BLRMap
A Bengaluru focused iteration of OpenStreetMap, with a lot of cool features in store!
StreetMap Bengaluru - Time-Aware Community Map for Bengaluru
Live Demo
Video Demo
Overview
StreetMap Bengaluru is a time-aware, community-driven mapping platform designed to help users discover places in Bengaluru based on intent, location, and time of day.
Unlike traditional maps, it combines structured data with user-generated insights to create a dynamic and evolving city exploration experience.
Problem Statement
Existing map platforms are:
Static and not time-aware
Focused on listings rather than intent
Weak in local discovery and hidden gems
Limited in community-driven insights
Users struggle to find relevant places based on real-world context like time, mood, and locality.
Solution
StreetMap Bengaluru introduces a 3D discovery model:
WHAT → Category (cafes, parks, metro, etc.)
WHERE → Locality + filters
WHEN → Time-based modes (morning, noon, evening, night)
Additionally, it integrates community contributions and personalized recommendations.
Core Features
Map Interface
Interactive map using Leaflet
Dynamic markers with clustering-ready structure
Hover → quick insights
Click → detailed place panel
Navigation System
Navbar (WHAT)
Normal Map
Cafe, Restaurant, Park, Metro, BMTC, etc.
Footer (WHEN)
Morning
Noon
Evening
Night
Auto-detected based on current time
Sidebar (WHERE)
Locality-based refinement
Geo-aware zooming
Nearby fallback for low-data areas
Recommendation Engine
Personalized place suggestions
Context-aware (time + filters + locality)
Click → focuses map and opens place details
UI redesigned to feel like a discovery engine, not an assistant
Add Place System
Minimal required fields with validation
Custom category support
Inline error handling (no silent failures)
Designed for fast contribution
Community Contributions
Multiple users can:
Add reviews (tips)
Upload photos
Add menu images
Ownership tracking per contribution
Users can delete their own content
Reviews System
Multiple reviews per place
Lightweight tip-based system (not heavy reviews)
Dynamic insights shown on map
Supports real-world experiences instead of static descriptions
Search System
Global place search in navbar
Direct access to existing place cards
Locality search with:
Enter-to-select
Auto zoom
Fallback suggestions
Filters (Refinement-first Design)
Filters repositioned as refinement tools (not discovery)

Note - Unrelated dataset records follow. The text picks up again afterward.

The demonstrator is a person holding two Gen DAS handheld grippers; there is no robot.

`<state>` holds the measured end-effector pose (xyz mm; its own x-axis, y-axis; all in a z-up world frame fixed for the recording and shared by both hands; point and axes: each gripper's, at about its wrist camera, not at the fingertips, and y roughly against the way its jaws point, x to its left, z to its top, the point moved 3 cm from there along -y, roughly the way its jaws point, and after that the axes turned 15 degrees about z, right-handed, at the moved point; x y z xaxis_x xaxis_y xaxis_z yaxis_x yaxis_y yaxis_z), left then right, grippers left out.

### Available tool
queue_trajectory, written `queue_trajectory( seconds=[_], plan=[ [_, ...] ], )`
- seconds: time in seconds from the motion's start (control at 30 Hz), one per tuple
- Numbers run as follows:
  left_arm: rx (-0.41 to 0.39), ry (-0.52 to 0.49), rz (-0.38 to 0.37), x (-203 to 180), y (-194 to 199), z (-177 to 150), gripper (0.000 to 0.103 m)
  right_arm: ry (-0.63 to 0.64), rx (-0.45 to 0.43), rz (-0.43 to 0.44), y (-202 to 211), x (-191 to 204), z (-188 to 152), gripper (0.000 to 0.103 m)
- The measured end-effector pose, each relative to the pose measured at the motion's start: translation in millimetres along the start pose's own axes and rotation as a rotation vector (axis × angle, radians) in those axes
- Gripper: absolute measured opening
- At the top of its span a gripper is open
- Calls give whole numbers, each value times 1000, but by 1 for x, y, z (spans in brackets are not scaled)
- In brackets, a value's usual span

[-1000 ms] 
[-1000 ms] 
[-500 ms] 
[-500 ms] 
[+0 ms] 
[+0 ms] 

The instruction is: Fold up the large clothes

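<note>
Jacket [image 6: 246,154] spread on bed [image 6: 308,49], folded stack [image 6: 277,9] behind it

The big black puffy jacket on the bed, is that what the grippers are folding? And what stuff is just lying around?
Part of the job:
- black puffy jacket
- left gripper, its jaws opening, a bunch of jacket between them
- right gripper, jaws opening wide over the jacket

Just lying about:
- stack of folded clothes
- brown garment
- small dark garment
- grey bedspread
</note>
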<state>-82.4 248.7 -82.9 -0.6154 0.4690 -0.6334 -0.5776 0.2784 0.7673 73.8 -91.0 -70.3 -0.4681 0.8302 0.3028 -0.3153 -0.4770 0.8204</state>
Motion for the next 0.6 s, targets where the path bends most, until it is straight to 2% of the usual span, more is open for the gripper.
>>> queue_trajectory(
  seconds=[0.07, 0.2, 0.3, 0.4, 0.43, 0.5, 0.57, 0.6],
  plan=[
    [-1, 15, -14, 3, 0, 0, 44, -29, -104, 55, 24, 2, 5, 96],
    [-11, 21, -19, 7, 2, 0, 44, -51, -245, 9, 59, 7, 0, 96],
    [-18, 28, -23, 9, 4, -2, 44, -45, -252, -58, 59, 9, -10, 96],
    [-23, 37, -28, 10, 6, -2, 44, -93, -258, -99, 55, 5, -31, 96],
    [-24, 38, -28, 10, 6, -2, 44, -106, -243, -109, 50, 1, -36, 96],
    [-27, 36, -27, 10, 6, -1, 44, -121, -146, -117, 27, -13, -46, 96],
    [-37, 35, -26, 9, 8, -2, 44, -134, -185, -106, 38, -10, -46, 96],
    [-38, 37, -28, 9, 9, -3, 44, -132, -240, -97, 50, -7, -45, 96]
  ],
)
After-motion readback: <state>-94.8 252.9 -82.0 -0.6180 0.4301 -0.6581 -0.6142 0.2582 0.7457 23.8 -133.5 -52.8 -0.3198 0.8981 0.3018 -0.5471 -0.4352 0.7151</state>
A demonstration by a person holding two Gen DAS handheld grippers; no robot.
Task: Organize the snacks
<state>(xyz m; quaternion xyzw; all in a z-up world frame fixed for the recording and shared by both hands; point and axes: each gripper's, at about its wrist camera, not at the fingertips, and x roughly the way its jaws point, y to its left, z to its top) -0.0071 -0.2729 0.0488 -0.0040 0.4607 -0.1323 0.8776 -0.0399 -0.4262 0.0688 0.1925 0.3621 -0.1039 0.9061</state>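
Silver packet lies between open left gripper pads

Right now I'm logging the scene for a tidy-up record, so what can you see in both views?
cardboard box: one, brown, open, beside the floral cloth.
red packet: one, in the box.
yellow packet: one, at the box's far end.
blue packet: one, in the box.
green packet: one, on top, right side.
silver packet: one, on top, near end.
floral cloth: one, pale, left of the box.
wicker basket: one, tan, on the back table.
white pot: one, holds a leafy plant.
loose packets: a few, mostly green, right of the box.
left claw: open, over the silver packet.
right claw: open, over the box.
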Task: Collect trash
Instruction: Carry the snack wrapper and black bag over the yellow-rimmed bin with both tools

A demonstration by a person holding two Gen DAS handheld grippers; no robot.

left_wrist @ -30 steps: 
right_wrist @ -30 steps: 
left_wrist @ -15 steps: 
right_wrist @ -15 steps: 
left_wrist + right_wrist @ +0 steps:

Works alongside recommendation engine
Supports:
Category
Locality
Tags
Time
UX Improvements
Map auto-focus on:
filter selection
recommendation click
category change
Coverage-aware empty states:
“Not many places documented here yet”
CTA: Add place / Discover
Technical Stack
Frontend
Next.js
React
Tailwind CSS
React Leaflet
Backend
Next.js API Routes
Database
MongoDB Atlas (Mongoose)
Maps
OpenStreetMap
Data Model (Simplified)
{
"name": "CTR Malleshwaram",
"category": "cafe",
"location": {
"type": "Point",
"coordinates": [77.5706, 12.9916]
},
"area": "malleshwaram",
"tags": ["morning", "breakfast"],
"description": "Iconic dosa spot",
"tips": ["Go before 8 AM", "Very crowded after 9"],
"reviews": [],
"photos": [],
"menuImages": []
}API Endpoints
GET /api/places
POST /api/places
POST /api/reviews
DELETE /api/reviews
Filters Supported
/api/places?category=cafe
/api/places?mode=morning
/api/places?area=indiranagar
/api/places?openNow=true
Development Progress (Incremental Work)
Phase 1
Map rendering
Basic markers
Static dataset
Phase 2
MongoDB integration
API routes
Dynamic data loading
Phase 3
Navbar category filtering
Sidebar filters
Footer time modes
Phase 4
Add place functionality
Validation and UX fixes
Phase 5
Recommendation engine
Map interaction improvements
Locality refinement system
Phase 6
Community contributions
Reviews, photos, menu support
Delete functionality
Unique Value
Time-aware mapping system
Recommendation-first discovery model
Community-driven insights instead of static listings
Geo-aware refinement and fallback logic
Dynamic map interaction (focus + navigation)
Future Scope
Social Layer
Full discussion threads per place
Media-rich contributions (photos/videos)
User profiles and contribution history
Recommendation Engine
Mood-based suggestions (work, relax, hangout)
Personalized ranking using user behavior
Hidden gem discovery
Map Intelligence
Heatmaps for popular areas
Real-time crowd/activity signals
Advanced geospatial queries
Contributors
Nandita — Backend, APIs, Frontend, Map UI, UX Design
Amrita — Backend, Database, Recommendation System
Conclusion
StreetMap Bengaluru transforms maps from static tools into dynamic, context-aware, and community-driven platforms.
It reflects how people actually explore cities - based on time, intent, and shared experiences.